-- YOUR GOAL --
Check every line in the listing below for "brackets". Copy the ones where it occurs.
────────────────────────────────────────
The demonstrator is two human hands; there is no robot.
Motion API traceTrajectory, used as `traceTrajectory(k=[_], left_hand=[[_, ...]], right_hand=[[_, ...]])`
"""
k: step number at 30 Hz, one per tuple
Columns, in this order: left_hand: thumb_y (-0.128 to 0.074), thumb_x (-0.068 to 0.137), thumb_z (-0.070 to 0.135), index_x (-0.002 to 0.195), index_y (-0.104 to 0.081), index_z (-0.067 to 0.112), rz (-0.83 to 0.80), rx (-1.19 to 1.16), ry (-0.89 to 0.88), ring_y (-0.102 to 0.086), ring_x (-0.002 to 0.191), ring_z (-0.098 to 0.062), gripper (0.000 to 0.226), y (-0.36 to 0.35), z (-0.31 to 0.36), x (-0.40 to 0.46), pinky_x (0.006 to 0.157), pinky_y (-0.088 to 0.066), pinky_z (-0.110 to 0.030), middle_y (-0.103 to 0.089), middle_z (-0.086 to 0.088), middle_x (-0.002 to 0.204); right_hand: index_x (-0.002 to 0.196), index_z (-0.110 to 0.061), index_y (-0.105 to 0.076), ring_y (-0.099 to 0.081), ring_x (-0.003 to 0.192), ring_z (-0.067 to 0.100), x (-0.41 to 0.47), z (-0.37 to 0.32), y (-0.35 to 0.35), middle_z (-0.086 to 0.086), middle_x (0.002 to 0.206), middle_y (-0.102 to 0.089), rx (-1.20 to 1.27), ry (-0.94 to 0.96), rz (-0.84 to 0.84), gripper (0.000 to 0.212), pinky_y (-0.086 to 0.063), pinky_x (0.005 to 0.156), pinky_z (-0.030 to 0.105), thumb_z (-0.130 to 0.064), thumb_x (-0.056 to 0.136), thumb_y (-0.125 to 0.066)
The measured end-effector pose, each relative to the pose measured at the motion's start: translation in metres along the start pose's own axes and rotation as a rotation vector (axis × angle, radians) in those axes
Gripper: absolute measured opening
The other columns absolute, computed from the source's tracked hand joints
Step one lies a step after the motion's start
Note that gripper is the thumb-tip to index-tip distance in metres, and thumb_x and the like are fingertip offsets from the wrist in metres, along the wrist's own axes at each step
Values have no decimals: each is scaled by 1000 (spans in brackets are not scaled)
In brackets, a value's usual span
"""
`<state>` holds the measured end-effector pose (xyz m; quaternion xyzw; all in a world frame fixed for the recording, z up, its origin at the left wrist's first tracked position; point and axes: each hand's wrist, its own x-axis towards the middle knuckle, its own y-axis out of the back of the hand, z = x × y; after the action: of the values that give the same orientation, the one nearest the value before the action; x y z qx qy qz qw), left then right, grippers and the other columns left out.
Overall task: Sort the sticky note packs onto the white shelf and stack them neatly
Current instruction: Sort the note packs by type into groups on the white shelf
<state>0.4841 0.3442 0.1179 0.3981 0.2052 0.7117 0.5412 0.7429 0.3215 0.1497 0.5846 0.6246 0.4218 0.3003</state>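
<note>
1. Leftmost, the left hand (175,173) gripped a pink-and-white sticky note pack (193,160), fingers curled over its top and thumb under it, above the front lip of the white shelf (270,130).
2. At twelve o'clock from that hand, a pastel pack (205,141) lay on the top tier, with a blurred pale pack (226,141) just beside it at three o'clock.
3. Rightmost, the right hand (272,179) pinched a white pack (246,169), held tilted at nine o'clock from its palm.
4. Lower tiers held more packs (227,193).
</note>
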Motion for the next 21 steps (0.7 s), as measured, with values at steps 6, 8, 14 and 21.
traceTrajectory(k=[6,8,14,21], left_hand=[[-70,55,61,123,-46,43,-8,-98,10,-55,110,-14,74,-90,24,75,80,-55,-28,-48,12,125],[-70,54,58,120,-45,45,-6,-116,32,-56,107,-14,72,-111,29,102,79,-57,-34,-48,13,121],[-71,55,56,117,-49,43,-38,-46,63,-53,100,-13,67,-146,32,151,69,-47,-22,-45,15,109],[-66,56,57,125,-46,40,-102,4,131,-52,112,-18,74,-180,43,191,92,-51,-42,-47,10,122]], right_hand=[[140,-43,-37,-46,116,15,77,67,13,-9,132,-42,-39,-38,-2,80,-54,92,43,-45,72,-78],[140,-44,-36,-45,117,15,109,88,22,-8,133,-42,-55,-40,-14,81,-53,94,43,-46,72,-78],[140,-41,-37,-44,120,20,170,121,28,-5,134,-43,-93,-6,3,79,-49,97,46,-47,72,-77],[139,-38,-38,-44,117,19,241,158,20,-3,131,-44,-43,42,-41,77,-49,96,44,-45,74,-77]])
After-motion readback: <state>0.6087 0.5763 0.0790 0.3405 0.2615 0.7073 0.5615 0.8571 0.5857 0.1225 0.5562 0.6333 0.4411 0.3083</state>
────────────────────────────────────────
-- ANSWER SPACE --
Values have no decimals: each is scaled by 1000 (spans in brackets are not scaled)
In brackets, a value's usual span

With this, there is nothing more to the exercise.